*WHAT NEEDS TO BE DONE*: Could you set down exactly the lines of the data below, starting at the one that holds "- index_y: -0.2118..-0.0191" and ending at the one that holds "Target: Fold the", both included, and only those?

*Excerpts from a dataset*:
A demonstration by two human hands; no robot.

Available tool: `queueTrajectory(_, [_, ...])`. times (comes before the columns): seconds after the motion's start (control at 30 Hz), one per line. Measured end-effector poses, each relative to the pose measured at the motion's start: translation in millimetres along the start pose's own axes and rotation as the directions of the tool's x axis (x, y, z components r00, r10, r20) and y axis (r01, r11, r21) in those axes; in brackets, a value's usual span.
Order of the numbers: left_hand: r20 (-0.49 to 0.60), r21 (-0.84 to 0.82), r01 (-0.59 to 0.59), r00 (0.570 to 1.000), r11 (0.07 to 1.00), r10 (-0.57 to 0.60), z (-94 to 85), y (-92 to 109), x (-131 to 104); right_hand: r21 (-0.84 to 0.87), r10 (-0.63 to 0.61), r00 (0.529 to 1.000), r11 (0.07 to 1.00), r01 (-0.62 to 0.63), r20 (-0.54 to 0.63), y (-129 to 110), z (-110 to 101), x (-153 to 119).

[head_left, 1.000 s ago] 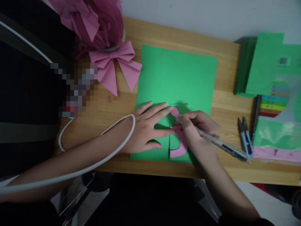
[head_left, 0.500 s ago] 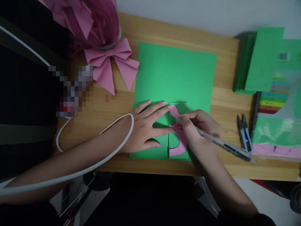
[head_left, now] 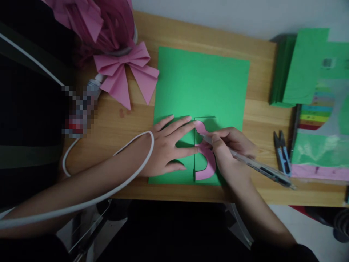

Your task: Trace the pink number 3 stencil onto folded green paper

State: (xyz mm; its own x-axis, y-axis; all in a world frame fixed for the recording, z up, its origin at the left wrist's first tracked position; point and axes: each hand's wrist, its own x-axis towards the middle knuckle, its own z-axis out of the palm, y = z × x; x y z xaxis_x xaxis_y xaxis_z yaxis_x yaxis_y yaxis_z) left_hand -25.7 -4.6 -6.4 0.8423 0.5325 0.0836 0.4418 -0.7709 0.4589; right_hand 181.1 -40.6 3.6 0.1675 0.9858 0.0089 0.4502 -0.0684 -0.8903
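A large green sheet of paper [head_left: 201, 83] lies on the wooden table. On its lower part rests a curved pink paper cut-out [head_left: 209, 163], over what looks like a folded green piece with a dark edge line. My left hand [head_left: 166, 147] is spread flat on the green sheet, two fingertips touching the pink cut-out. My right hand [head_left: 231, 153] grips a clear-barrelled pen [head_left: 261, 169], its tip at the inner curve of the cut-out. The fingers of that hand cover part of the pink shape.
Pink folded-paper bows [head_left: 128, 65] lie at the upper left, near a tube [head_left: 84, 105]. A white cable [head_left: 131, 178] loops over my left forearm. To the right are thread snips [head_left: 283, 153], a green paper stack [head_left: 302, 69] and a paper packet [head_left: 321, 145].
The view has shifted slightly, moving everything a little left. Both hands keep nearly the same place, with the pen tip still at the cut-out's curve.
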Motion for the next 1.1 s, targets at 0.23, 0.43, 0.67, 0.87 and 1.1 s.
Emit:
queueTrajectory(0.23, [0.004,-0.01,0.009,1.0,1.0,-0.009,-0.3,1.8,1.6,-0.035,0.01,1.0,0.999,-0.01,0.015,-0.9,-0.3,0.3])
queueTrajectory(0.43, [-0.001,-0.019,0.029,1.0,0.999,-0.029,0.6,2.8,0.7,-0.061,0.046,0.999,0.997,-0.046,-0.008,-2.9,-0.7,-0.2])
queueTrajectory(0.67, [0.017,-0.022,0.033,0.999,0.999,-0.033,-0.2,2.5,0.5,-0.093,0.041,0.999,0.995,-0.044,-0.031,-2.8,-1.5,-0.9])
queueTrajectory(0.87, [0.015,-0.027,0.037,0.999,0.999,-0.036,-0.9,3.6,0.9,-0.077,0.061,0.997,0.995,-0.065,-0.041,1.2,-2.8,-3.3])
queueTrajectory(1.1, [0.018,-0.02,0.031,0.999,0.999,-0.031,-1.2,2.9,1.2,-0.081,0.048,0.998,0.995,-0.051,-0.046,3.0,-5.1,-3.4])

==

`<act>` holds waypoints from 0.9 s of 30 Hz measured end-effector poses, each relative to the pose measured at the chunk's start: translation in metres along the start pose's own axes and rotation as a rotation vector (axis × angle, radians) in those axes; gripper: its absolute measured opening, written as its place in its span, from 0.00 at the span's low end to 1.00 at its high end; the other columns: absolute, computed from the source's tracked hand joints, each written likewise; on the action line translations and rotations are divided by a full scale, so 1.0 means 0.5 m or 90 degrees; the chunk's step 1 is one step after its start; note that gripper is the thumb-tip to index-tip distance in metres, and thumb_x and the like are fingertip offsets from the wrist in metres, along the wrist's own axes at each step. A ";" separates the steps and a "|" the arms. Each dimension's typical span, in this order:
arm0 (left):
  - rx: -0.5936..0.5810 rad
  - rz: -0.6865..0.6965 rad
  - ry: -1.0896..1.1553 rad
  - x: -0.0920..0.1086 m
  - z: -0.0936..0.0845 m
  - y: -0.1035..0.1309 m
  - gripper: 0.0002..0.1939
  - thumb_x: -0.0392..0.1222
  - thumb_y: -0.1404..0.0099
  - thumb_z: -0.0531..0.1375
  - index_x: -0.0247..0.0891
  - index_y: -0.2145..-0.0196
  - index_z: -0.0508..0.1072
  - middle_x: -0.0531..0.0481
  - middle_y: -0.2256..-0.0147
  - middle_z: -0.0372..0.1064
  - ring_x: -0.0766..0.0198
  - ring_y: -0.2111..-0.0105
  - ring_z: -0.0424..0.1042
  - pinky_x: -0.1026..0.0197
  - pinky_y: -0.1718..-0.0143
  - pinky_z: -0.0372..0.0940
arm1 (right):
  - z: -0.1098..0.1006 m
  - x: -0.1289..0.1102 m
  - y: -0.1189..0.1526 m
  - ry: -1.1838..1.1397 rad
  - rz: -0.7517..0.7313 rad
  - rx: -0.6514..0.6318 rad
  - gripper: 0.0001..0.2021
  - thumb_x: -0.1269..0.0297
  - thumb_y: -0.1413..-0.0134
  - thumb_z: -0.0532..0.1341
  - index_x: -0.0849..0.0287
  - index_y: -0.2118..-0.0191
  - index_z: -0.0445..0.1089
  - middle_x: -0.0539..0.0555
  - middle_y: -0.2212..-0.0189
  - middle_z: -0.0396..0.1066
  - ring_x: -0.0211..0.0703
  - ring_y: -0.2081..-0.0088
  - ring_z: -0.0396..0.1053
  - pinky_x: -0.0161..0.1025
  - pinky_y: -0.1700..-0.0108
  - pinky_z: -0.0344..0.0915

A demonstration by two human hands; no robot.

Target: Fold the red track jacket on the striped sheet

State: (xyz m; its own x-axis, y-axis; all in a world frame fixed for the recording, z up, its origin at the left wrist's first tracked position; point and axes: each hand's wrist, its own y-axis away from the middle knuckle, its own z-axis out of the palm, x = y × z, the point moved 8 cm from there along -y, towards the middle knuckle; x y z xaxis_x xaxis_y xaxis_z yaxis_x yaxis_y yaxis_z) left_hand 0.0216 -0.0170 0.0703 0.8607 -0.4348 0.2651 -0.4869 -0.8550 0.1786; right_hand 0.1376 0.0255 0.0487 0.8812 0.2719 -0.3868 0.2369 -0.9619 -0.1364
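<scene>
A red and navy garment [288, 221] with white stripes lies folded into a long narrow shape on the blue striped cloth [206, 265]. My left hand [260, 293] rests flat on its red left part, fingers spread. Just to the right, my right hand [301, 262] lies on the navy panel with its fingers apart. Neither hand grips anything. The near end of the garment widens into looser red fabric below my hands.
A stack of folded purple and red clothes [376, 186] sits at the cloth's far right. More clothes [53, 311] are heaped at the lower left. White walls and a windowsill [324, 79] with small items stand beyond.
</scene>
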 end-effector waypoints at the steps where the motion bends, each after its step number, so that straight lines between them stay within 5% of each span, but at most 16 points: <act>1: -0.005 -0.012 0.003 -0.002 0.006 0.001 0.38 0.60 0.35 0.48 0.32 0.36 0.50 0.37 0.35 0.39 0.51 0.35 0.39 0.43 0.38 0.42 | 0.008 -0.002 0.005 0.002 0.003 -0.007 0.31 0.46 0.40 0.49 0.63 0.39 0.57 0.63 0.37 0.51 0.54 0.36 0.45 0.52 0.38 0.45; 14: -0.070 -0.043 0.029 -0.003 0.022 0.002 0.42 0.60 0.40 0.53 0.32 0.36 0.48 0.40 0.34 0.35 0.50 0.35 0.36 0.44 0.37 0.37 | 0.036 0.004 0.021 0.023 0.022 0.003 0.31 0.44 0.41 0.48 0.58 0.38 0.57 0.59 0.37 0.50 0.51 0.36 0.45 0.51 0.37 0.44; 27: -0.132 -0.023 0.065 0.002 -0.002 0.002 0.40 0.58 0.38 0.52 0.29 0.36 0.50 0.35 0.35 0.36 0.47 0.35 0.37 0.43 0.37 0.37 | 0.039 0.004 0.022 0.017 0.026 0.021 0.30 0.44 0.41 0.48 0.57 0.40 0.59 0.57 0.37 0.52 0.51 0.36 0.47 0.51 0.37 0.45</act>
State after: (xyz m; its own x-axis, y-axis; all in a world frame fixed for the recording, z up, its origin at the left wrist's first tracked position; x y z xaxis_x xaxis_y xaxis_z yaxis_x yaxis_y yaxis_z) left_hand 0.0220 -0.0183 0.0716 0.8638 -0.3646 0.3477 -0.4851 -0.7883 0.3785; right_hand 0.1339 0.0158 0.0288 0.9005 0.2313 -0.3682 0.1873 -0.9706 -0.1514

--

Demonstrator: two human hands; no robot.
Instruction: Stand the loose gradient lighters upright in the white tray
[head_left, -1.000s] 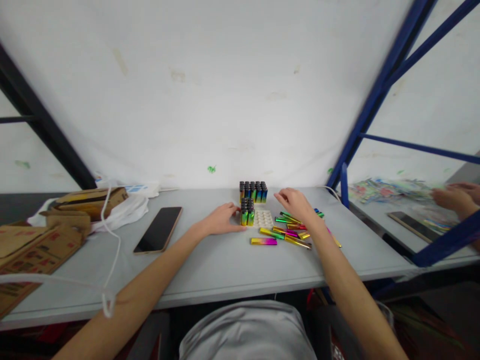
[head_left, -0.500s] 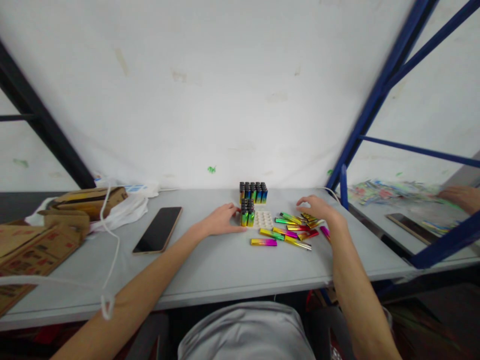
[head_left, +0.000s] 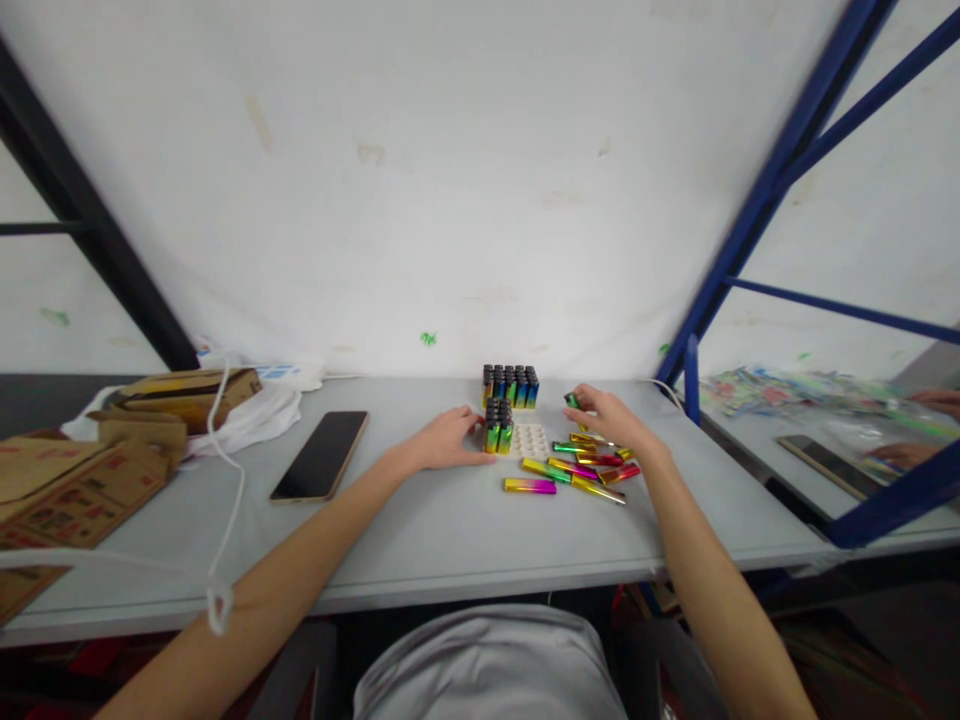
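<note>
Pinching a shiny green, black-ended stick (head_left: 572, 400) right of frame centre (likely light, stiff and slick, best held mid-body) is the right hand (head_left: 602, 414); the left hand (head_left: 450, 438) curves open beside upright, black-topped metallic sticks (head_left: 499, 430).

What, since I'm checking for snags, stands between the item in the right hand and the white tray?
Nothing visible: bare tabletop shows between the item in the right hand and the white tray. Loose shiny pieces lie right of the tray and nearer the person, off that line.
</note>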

*ANSWER TO THIS EXERCISE*:
  - index_y: -0.2118..-0.0191
  - index_z: -0.0445..0.1089
  - middle_x: -0.0539..0.0555
  - middle_y: -0.2212..-0.0189
  - middle_z: -0.0396..0.1066
  - ring_x: -0.0211..0.0703
  - ring_y: -0.2081..-0.0088
  - ring_z: -0.0396..0.1053
  - pinky_x: -0.0161..0.1025
  - pinky_y: -0.1700..-0.0108
  - pinky_z: -0.0344..0.0915

A demonstration by two human hands; no robot.

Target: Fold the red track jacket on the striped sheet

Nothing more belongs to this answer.